REQUIREMENT:
The lines to repeat are those below from the one containing "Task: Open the" down to the one containing "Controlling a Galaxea", both included; reproduce them exactly and nothing else.
-------- MATERIAL TO PROCESS
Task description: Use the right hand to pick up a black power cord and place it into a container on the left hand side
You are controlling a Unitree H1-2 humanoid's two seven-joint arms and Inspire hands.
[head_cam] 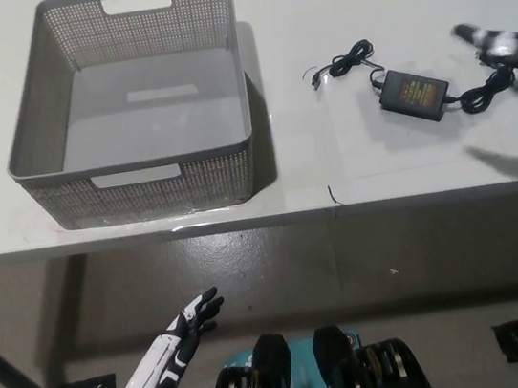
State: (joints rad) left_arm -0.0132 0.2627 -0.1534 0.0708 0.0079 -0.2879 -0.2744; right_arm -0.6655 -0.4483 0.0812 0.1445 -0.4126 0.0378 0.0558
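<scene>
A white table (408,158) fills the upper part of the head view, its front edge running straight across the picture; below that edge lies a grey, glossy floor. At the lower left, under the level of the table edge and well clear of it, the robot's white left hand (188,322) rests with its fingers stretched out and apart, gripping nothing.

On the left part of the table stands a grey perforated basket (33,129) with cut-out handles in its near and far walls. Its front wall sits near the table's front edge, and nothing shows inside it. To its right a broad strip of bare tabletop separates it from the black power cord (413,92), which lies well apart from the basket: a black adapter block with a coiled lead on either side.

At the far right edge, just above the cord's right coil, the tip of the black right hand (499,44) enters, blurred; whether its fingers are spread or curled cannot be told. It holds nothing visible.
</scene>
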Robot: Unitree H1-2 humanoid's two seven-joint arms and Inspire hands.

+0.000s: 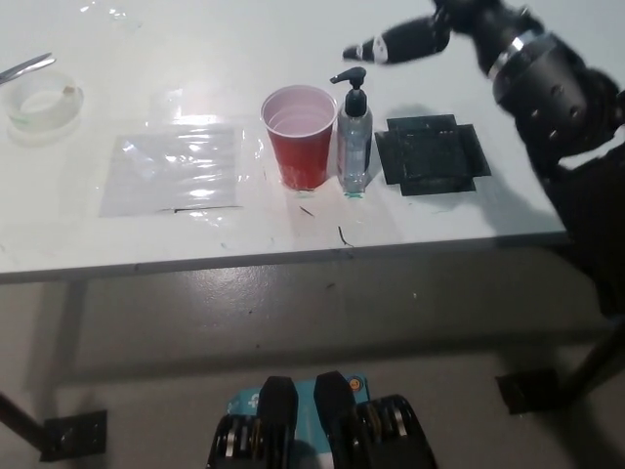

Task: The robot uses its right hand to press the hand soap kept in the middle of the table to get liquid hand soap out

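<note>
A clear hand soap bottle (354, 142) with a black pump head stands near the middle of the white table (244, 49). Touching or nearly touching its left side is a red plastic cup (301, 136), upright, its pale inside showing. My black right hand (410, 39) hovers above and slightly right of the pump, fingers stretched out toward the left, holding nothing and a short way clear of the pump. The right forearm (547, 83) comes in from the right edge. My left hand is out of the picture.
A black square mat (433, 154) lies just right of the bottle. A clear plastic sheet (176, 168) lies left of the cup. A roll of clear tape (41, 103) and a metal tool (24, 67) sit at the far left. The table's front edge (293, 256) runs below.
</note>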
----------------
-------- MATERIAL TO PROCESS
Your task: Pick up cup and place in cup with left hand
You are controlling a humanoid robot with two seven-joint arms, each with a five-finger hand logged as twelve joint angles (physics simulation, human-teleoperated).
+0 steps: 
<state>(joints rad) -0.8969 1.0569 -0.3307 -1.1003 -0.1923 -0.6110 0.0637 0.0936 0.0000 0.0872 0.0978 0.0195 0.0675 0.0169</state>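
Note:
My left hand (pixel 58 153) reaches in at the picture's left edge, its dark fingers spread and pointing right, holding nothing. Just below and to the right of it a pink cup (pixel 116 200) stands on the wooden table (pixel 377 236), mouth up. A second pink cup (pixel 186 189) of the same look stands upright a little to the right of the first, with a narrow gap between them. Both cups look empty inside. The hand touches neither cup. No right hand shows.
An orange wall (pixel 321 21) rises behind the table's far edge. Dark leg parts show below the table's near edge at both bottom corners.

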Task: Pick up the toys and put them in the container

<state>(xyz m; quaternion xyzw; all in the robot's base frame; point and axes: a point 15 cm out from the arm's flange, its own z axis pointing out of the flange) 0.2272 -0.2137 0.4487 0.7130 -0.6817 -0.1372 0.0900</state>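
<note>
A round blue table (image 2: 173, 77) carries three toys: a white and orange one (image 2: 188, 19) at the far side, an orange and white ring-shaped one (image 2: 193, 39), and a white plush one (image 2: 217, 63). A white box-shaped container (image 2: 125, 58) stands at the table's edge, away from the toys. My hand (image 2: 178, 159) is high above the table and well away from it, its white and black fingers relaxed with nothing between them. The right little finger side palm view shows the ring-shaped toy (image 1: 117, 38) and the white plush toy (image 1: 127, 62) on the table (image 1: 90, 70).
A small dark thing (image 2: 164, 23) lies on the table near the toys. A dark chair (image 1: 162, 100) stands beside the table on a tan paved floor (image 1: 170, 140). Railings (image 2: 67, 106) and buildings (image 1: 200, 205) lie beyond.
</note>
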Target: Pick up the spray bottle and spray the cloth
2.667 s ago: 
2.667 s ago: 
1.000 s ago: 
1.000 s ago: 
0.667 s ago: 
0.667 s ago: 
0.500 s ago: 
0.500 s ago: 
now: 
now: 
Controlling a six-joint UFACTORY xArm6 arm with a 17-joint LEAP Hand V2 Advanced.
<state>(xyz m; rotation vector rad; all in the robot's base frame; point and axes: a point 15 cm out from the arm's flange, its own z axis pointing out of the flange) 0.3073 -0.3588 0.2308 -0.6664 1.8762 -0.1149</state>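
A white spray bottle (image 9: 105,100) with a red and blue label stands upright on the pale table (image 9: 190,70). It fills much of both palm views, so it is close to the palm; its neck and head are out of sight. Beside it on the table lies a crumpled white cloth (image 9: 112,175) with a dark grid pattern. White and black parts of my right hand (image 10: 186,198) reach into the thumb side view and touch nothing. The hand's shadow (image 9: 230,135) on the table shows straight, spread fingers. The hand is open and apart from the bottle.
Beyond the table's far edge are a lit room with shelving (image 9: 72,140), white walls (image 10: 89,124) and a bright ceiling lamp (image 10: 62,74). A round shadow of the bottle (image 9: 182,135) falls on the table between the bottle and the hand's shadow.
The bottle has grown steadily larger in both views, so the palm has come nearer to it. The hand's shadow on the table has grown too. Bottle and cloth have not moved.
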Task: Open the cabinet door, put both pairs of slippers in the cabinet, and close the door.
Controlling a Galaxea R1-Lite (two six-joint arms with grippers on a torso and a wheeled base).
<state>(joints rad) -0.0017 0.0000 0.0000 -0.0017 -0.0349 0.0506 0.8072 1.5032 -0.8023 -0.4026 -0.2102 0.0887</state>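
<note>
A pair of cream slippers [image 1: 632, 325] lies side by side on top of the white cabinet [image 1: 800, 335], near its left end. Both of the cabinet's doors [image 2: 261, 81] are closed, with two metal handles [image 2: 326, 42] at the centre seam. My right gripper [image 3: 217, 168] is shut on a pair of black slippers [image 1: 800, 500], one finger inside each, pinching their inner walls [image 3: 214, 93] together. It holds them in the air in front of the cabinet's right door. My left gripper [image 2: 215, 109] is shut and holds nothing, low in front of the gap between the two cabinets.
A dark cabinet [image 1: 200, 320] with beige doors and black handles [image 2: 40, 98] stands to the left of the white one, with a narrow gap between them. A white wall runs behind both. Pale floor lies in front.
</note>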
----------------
EXERCISE SOLUTION:
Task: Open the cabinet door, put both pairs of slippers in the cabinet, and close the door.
Controlling a Galaxea R1-Lite (two six-joint arms with grippers on a torso and a wheeled base).

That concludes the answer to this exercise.